In the figure, $O$ is the center of the circle and $SP$ is the tangent.
$\angle TSP = \angle TSR = 90^\circ$ $\;\;\;$ [angle between the radius of a circle and the tangent at the point of contact]
Given: $\;$ $\angle SRT = 65^\circ$
In right $\triangle TSR$,
$\angle TSR + \angle STR + \angle SRT = 180^\circ$ $\;\;\;$ [sum of angles of a triangle equal $180^\circ$]

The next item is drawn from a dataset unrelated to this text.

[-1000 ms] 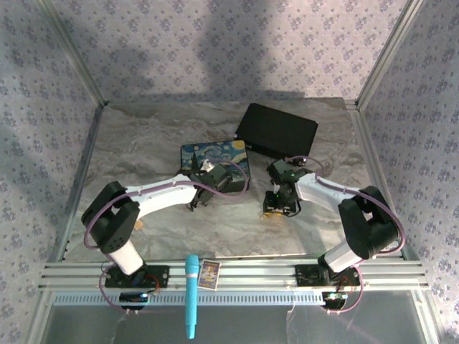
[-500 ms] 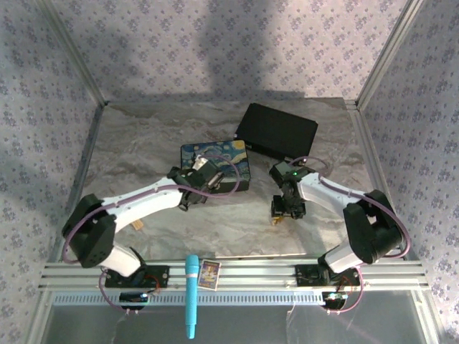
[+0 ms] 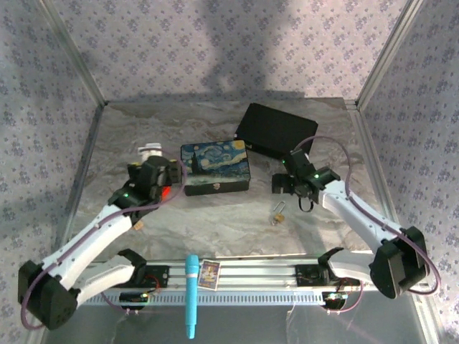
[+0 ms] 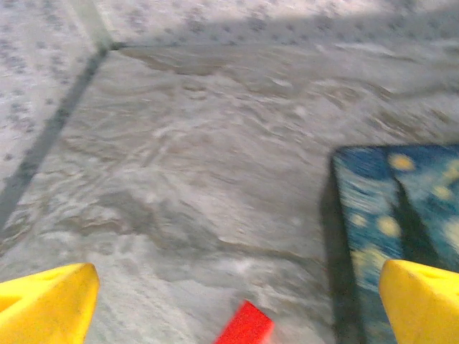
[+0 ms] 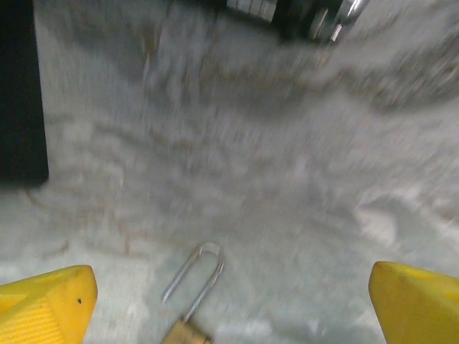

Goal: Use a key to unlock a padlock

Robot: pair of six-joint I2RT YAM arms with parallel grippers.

i.e. $\;$ $90^\circ + x + 65^\circ = 180^\circ$ $\implies$ $x = 25^\circ$
Now, $\;$ $OT = OQ$ $\;\;\;$ [radii of the same circle]
$\therefore \;$ $\angle OQT = \angle OTQ = 25^\circ$ $\;\;\;$ [angles opposite equal sides are equal]
In $\triangle OTQ$,
$\angle OTQ + \angle OQT + \angle TOQ = 180^\circ$ $\;\;\;$ [sum of angles of a triangle equal $180^\circ$]

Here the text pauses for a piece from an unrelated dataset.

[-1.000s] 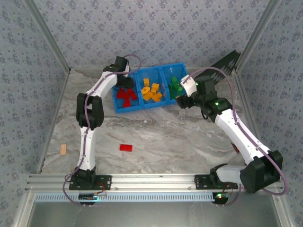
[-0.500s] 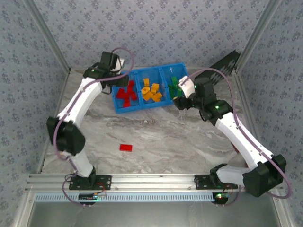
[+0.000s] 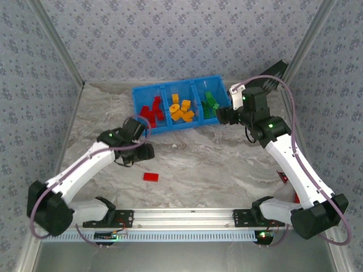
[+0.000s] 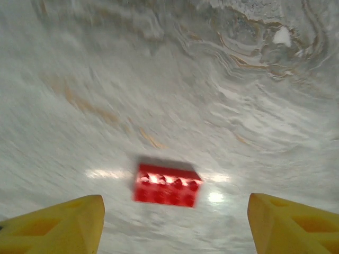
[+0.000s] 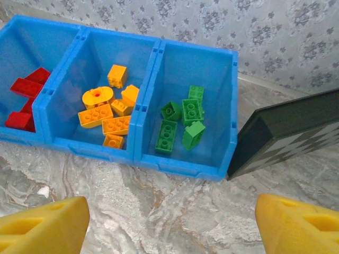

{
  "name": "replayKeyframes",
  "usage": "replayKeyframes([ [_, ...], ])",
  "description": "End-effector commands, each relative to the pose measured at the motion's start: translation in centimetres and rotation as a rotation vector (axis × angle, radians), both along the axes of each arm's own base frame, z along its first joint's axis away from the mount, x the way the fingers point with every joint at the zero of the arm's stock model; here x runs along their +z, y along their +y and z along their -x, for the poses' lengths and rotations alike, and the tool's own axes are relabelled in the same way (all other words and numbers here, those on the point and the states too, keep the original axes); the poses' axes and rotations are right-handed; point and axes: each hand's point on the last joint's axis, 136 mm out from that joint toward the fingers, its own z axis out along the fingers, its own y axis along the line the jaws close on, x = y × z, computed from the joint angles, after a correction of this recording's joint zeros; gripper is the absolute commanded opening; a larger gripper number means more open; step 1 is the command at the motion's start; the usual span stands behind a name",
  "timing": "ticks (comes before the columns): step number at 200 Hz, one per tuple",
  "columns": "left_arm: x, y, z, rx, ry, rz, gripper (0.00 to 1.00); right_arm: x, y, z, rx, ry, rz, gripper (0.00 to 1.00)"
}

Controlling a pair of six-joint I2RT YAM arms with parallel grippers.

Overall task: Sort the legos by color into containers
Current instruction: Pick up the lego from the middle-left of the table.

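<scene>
Left gripper, open and empty, hangs above the lone red lego on my table; right gripper, likewise open, faces the blue tray, its three compartments holding red, orange, green legos.

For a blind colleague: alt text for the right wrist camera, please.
A bright blue plastic tray of three compartments holds plastic bricks sorted by colour: red bricks, orange-yellow bricks, green bricks. The right gripper hangs open over the marbled table before it; a black checker-patterned panel sits beside the tray.
</scene>
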Motion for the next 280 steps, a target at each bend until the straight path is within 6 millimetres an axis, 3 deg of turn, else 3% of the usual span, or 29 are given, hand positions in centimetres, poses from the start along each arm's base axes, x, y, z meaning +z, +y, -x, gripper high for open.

i.e. $\;$ $25^\circ + 25^\circ + \angle TOQ = 180^\circ$ $\implies$ $\angle TOQ = 130^\circ$
Now, $\;$ $\angle TOQ + \angle OSR = 180^\circ$ $\;\;\;$ [linear pair]

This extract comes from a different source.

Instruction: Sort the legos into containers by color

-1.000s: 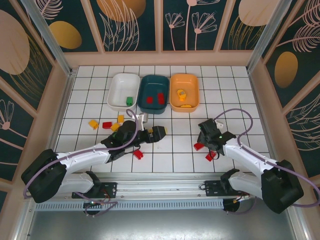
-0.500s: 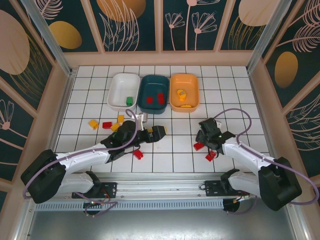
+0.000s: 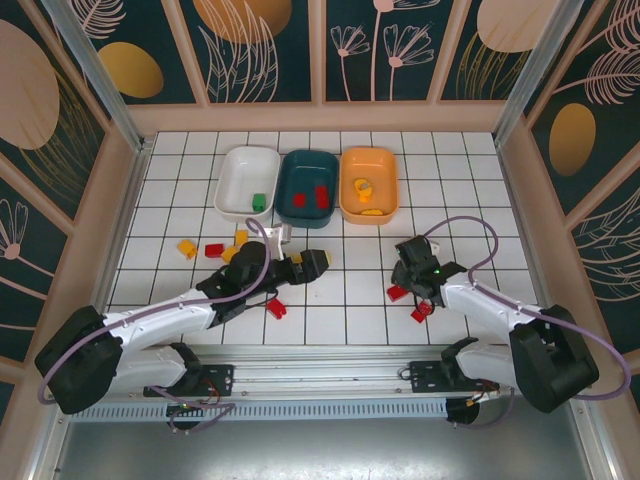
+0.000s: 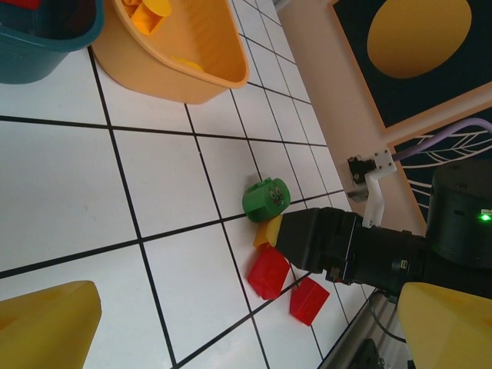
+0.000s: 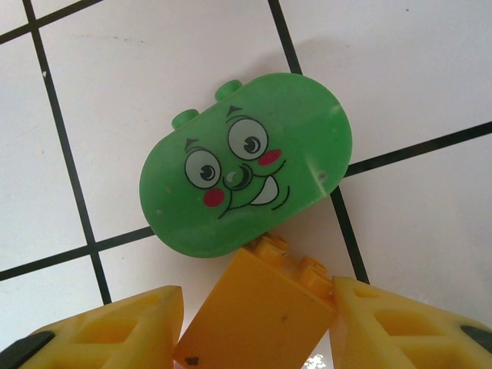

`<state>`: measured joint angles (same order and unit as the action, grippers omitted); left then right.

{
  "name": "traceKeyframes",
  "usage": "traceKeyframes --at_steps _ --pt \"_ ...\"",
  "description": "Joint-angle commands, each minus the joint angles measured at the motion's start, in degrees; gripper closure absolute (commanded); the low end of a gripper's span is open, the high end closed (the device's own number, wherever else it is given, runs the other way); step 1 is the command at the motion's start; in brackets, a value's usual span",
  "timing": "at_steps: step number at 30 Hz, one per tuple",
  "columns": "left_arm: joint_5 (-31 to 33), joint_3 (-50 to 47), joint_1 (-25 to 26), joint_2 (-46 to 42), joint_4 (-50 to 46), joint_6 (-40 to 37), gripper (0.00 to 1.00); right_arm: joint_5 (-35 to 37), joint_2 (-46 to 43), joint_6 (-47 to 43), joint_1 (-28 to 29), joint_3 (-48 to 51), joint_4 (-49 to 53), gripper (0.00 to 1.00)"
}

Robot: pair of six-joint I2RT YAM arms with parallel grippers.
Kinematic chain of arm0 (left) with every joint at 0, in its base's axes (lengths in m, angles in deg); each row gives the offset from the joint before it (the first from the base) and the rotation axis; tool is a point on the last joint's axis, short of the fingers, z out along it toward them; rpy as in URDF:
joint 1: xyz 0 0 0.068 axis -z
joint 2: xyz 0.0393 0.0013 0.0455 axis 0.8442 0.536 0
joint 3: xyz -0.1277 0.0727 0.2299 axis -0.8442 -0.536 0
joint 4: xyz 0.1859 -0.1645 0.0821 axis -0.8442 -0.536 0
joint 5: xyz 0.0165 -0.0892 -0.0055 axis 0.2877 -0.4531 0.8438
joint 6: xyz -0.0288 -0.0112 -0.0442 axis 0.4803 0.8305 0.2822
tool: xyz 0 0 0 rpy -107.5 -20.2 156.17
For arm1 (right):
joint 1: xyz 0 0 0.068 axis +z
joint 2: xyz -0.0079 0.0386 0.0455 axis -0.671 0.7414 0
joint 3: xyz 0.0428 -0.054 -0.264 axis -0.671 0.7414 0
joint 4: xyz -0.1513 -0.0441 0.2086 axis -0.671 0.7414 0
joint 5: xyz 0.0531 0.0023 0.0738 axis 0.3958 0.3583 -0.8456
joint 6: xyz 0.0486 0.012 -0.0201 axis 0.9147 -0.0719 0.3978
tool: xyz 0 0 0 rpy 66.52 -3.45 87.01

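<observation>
We record three containers side by side at the far end of the tiled floor (image 3: pixel 450 200). The white tray (image 3: pixel 238 168) holds one green brick (image 3: pixel 259 201). The dark teal tray (image 3: pixel 300 164) holds two red bricks (image 3: pixel 321 193). The orange tray (image 3: pixel 382 160) holds yellow-orange pieces (image 3: pixel 365 186). We note loose legos (image 3: pixel 214 249) on the floor near both arms. The left gripper (image 4: pixel 250 307) stands spread wide. The right gripper (image 5: pixel 257 327) brackets a yellow-orange brick (image 5: pixel 265 296) that touches a green face brick (image 5: pixel 246 184); we cannot tell whether it pinches.
</observation>
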<state>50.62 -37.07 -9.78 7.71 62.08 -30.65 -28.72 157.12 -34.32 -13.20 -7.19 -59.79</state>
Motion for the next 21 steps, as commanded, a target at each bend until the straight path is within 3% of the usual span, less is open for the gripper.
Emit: traceKeyframes --at_steps 1,5,16,21 --pt "1.22 -0.58 0.35 -1.1 -1.26 -1.49 0.01 0.46 1.85 -0.78 -0.3 0.43 0.0 0.49" --pt "1.38 -0.5 0.31 -1.01 -1.35 -1.48 0.01 1.63 -0.38 -0.65 -0.17 0.04 0.75 0.6" --pt "1.91 0.98 0.35 -0.18 -2.38 -2.44 0.01 3.25 -7.12 0.14 1.7 -2.18 5.27 0.65" --pt "5.97 1.17 0.26 -1.24 -4.73 -2.05 0.01 5.43 -8.52 0.0 4.62 -7.03 7.99 0.66"
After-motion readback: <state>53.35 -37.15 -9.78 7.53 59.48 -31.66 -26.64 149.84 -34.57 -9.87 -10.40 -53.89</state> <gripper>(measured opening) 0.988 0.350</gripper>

i.e. $\;$ $130^\circ + y = 180^\circ$ $\implies$ $y = 50^\circ$
In right $\triangle OSP$,
$\angle OSP + \angle SPO + \angle POS = 180^\circ$ $\;\;\;$ [sum of angles of a triangle equal $180^\circ$]
i.e. $\;$ $90^\circ + z + 50^\circ = 180^\circ$ $\implies$ $z = 40^\circ$
$\therefore \;$ $x = 25^\circ, \; y = 50^\circ, \; z = 40^\circ$